Still doesn't solve the midbass issue though.


----------



## ClassicCoupe (Aug 7, 2008)

rexroadj said:


> What I would be really interested in try would be a GREAT 4" coax with a really kick a$$ tweeter and smooth mid. I can put that in my dash (stock location, dodge ram) and put a pair of great 6.5 or 8" midbass. I actually might try out the jbl p462 (doubt its great but I can get it dirt cheap) with a set of 8s in my doors. I could run a decent 3 way setup with minimal processing and use a good 4 channel amp. But for me a great 4" coaxial would be an instant purchase.


Not sure how you define GREAT, but I have two sets of "convertible" coaxs from MB Quart and the PCE-210 would fit your bill as it is a 4" woofer with a 1" titanium dome tweeter.

The speaker is no longer available from the "new" MB Quart, but you should be able to find a set on eBay or similar sites.
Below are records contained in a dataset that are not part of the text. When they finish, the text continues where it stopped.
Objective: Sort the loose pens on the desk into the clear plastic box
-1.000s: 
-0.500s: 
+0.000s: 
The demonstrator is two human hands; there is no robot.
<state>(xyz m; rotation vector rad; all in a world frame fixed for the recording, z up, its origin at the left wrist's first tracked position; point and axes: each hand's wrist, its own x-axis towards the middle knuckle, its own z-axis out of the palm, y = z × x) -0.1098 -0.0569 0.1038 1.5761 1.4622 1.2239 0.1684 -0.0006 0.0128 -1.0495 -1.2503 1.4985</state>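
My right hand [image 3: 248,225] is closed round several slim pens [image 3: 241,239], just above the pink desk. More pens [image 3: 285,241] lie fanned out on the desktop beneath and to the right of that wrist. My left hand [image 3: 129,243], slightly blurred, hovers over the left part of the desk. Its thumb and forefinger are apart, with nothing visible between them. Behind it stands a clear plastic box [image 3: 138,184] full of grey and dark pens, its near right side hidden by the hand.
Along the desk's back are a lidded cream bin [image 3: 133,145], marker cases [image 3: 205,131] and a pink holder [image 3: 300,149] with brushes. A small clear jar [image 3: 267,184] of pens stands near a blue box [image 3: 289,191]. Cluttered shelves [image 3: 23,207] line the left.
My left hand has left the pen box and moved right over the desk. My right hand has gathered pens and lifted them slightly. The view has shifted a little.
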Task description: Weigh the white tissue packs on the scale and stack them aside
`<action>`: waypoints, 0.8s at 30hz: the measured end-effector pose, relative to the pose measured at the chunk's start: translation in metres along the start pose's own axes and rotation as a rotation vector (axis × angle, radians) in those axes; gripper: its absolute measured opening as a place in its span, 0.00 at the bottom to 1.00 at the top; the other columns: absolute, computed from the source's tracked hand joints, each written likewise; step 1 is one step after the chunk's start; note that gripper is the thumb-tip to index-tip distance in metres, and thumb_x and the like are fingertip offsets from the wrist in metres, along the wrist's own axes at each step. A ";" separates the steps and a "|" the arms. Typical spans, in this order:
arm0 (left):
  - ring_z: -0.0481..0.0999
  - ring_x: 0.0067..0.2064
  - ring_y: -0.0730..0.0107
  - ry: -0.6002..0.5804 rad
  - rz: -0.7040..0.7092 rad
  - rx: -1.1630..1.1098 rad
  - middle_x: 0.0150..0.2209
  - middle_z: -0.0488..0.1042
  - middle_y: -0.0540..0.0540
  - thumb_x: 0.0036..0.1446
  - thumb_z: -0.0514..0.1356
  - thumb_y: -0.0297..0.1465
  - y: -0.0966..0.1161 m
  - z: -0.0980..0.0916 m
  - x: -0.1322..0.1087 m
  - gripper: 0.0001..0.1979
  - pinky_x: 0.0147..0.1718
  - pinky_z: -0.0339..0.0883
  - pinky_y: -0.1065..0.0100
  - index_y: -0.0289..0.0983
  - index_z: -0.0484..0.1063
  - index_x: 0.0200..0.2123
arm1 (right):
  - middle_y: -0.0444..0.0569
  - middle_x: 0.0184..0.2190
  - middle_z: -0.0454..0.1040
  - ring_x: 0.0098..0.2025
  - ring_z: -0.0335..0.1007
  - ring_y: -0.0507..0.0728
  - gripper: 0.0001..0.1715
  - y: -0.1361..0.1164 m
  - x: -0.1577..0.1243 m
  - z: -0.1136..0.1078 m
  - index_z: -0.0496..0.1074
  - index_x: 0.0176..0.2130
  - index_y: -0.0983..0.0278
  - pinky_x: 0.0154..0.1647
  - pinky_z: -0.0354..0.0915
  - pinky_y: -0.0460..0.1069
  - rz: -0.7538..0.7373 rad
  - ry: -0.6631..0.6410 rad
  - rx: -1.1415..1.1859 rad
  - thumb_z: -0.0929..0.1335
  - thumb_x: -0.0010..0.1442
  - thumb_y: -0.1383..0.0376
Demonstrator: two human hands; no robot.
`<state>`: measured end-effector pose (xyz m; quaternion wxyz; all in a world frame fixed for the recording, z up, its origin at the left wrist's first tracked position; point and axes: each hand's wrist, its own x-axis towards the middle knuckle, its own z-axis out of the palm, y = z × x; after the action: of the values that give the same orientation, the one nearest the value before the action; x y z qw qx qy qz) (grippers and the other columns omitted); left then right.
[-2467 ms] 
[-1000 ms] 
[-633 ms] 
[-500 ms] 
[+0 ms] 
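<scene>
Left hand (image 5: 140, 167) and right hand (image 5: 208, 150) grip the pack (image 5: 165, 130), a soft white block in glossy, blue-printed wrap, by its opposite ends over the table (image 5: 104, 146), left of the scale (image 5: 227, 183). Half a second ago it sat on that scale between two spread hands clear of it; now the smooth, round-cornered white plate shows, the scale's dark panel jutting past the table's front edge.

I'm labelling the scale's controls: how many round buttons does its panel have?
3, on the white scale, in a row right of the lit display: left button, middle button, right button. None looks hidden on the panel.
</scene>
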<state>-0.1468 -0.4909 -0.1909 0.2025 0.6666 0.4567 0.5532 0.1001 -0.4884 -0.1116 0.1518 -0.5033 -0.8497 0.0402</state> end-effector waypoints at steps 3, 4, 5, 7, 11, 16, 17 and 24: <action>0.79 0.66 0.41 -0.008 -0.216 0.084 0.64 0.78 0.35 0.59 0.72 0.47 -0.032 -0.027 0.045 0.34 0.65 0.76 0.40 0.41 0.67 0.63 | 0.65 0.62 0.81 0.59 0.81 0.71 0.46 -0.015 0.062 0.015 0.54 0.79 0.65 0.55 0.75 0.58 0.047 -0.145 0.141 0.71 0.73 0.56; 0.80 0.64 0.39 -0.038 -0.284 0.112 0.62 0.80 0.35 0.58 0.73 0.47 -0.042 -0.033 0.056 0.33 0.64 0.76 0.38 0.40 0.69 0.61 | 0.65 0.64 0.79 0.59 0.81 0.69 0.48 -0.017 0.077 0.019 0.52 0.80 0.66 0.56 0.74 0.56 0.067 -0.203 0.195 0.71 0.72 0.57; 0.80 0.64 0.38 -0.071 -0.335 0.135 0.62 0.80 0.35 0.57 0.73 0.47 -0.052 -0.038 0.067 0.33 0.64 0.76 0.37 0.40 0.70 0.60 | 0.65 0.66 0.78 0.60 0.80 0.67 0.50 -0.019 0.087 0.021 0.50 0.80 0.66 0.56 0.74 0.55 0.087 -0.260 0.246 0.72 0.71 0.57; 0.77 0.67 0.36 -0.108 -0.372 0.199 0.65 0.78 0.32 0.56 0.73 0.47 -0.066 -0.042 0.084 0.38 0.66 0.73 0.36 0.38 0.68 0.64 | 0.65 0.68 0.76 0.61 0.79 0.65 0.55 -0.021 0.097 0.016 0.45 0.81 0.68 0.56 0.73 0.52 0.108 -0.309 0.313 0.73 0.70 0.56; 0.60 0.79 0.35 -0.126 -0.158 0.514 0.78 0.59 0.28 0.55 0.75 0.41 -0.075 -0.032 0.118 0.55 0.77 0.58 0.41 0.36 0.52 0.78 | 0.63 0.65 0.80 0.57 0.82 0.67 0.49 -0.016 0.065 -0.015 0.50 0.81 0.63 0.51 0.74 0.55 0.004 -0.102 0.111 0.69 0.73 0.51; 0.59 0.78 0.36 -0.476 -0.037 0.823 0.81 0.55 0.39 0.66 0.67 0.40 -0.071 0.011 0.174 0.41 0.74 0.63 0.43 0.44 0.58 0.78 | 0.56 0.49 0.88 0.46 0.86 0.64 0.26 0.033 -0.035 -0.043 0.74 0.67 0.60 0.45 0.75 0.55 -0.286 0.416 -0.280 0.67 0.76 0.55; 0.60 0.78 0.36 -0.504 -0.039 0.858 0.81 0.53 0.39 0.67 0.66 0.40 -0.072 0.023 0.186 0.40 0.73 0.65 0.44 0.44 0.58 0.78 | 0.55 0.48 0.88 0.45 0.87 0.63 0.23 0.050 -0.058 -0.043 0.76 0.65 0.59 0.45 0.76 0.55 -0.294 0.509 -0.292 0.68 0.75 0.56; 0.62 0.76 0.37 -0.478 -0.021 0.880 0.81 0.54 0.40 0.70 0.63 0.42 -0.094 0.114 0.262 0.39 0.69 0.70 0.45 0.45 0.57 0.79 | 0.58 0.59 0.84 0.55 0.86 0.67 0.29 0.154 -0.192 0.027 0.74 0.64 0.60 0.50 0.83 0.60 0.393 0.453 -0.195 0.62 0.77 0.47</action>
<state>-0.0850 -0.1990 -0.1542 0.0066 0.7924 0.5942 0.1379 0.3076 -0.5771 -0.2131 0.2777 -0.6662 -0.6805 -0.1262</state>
I use my set for the front stage, but with the woofer and tweeter mounted separately. They require quite a bit of mounting space in the coax configuration.

I like how they sound, but I'm a noob so your mileage may vary. :blush:


----------



## Hillbilly SQ (Jan 26, 2007)

Megalo said:


> You can just clip some wires and bi-amp them.
> 
> That's what I did when I was experimenting with coaxals.
> 
> Still doesn't solve the midbass issue though.
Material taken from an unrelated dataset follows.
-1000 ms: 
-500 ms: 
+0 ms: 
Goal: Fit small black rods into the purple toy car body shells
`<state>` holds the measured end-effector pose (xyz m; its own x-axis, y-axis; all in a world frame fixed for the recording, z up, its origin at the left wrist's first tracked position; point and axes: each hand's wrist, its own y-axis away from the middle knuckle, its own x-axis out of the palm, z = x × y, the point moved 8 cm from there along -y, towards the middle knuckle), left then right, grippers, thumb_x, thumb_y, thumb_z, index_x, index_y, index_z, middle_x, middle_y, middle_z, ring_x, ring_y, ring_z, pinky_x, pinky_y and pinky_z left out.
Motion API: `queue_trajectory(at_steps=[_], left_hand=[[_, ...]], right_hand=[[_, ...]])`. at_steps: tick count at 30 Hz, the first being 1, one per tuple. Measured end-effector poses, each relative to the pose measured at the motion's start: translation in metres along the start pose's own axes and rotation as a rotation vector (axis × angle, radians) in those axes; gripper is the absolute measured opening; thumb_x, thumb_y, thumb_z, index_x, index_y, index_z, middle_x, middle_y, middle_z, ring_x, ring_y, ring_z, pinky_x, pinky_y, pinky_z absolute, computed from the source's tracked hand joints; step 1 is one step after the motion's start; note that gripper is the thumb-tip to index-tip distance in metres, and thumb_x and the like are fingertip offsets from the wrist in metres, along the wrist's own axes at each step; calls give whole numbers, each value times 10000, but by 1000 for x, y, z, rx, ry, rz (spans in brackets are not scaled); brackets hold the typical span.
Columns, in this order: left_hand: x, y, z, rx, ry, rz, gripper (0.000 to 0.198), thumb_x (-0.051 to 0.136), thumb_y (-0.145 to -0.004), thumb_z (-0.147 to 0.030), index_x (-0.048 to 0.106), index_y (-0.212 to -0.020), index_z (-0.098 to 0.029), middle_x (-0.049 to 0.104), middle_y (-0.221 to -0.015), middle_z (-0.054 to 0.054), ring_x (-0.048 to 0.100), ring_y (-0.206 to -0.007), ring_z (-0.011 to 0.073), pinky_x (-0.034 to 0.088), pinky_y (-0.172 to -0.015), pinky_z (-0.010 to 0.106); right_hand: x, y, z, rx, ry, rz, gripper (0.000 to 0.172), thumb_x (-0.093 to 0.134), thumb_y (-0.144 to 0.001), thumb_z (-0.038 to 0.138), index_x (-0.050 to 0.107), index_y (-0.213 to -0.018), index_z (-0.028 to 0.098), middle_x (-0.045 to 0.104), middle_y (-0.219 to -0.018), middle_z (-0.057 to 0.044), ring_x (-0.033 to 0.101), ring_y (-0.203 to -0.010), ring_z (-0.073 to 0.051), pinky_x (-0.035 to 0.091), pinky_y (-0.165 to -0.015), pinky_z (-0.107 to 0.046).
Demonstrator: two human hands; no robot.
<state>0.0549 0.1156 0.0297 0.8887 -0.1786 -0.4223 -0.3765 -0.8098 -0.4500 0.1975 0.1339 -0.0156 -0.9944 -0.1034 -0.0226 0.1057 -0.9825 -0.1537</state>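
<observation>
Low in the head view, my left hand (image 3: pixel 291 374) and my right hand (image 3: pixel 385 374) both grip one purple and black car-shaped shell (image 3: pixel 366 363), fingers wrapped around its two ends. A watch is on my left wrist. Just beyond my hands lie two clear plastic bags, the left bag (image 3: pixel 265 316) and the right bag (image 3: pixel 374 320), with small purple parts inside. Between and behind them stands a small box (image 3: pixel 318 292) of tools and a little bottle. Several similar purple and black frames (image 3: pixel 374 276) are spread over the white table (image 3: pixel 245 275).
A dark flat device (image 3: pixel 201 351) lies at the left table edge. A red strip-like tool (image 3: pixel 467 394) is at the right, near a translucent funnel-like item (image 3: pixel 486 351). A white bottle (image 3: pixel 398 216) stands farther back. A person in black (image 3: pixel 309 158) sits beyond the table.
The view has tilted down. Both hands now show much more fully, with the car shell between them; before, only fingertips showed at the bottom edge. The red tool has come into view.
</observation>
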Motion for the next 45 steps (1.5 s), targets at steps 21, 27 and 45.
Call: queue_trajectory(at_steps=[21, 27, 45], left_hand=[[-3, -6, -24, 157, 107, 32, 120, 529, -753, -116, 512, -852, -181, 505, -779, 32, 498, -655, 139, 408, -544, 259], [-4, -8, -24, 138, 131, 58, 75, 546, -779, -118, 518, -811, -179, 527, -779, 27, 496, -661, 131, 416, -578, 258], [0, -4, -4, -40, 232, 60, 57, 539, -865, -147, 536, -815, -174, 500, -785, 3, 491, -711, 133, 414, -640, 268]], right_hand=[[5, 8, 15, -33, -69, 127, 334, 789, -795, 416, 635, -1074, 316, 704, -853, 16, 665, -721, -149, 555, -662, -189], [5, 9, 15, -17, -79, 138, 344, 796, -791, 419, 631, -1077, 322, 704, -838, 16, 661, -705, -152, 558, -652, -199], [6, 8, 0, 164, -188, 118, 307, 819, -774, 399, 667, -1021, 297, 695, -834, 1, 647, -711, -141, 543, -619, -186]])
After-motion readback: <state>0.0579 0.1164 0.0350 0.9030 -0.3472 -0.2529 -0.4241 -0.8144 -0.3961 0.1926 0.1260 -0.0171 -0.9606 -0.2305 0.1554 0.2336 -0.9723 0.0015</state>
No problems getting midbass for me. Good solid door install pwns allNow about biamping, I still want to use my tweeters in the dash locations to bring the stage up...or at least try to so there MUST be a functional passive in the coaxial. I'm drawing a blank on coaxials that sound laid back. The only ones I can think of that I truly liked were the Diamond d6 series and they have that funky grill the tweeter sits on.


----------



## M-Dub (Nov 29, 2006)

Hillbilly SQ said:


> No problems getting midbass for me. Good solid door install pwns allNow about biamping, I still want to use my tweeters in the dash locations to bring the stage up...or at least try to so there MUST be a functional passive in the coaxial. I'm drawing a blank on coaxials that sound laid back. The only ones I can think of that I truly liked were the Diamond d6 series and they have that funky grill the tweeter sits on.


Good solid doors are a must for great midbass, but your weak link will be the coaxal woofer itself. 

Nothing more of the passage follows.